Emma menikmati desir angin malam yang menyapa kulitnya. Kekacauan yang berserakan di kepala terasa lebih ringan ketika diterpa desir angin. Malam ini Emma membebaskan otaknya berkelana dan memikirkan apa pun yang terlitas, biaya pendidikan, masalahnya dengan Ernest, lowongan pekerjaan baru, dan tugas-tugas dari Pak Mulyadi, ia biarkan semua masalah itu menerjang otaknya. Sungguh, kini ia sudah tidak peduli akan rasa sakit di kepalanya. Ia semakin terbiasa dengan rasa lelahnya. 

Di tengah kemelut hatinya, Emma beralih memandang foto kenang-kenangan pemberian Hanfa. Bingkai foto yang terbuat dari kayu waru itu tampak mengkilat ketika tertimpa cahaya rembulan. Emma tersenyum, foto itu membuat rasa rindu kepada Hanfa semakin menggebu-gebu. Terlalu banyak masalah yang ingin ia diceritakan pada Hanfa. Ia rindu pada respons tulus dari Hanfa yang kini tak mungkin ia dapatkan. 

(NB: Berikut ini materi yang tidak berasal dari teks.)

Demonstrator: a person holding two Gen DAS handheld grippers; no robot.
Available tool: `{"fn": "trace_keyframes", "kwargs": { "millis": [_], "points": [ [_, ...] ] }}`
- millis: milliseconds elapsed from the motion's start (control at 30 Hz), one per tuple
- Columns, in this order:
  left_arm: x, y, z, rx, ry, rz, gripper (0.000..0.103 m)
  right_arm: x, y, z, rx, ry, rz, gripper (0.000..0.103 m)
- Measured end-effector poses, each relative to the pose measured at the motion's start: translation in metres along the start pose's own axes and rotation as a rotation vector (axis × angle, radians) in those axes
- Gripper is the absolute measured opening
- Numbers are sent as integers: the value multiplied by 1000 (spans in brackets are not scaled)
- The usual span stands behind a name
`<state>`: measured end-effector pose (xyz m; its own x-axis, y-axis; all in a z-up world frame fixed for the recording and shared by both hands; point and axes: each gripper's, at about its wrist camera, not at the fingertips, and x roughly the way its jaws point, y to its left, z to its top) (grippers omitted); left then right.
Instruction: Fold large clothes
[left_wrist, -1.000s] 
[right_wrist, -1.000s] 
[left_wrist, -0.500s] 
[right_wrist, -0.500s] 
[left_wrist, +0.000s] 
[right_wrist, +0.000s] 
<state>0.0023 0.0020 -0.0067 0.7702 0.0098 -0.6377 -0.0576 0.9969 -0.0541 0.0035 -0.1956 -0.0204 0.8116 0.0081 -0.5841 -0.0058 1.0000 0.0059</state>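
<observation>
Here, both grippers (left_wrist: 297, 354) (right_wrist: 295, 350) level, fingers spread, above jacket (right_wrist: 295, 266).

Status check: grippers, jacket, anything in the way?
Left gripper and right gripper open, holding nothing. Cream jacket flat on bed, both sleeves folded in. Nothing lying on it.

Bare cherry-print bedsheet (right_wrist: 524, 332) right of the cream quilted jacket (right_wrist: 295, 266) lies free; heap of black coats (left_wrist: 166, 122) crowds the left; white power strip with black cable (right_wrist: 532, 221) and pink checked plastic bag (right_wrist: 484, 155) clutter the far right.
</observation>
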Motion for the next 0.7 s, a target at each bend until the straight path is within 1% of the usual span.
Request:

Emma menghela napas. Ia raih ponselnya yang tergeletak mati di atas meja belajar. Ia aktifkan kembali benda pipih berukuran empat inchi itu lantas menghubungi nomor telepon seseorang. Hanya beberapa detik ia tempelkan ponselnya di telinga, selepas itu ia letakkan kembali ponselnya ke tempat semula karena nomor telepon yang ia tuju tidak menjawab telepon darinya. Namun, selang beberapa saat Emma meletakkan ponsel itu di atas meja belajar, tiba-tiba teleponnya berdering. Nama Gita terpampang di layar. Tanpa pikir panjang, Emma bergegas menekan tombol hijau di layar ponselnya.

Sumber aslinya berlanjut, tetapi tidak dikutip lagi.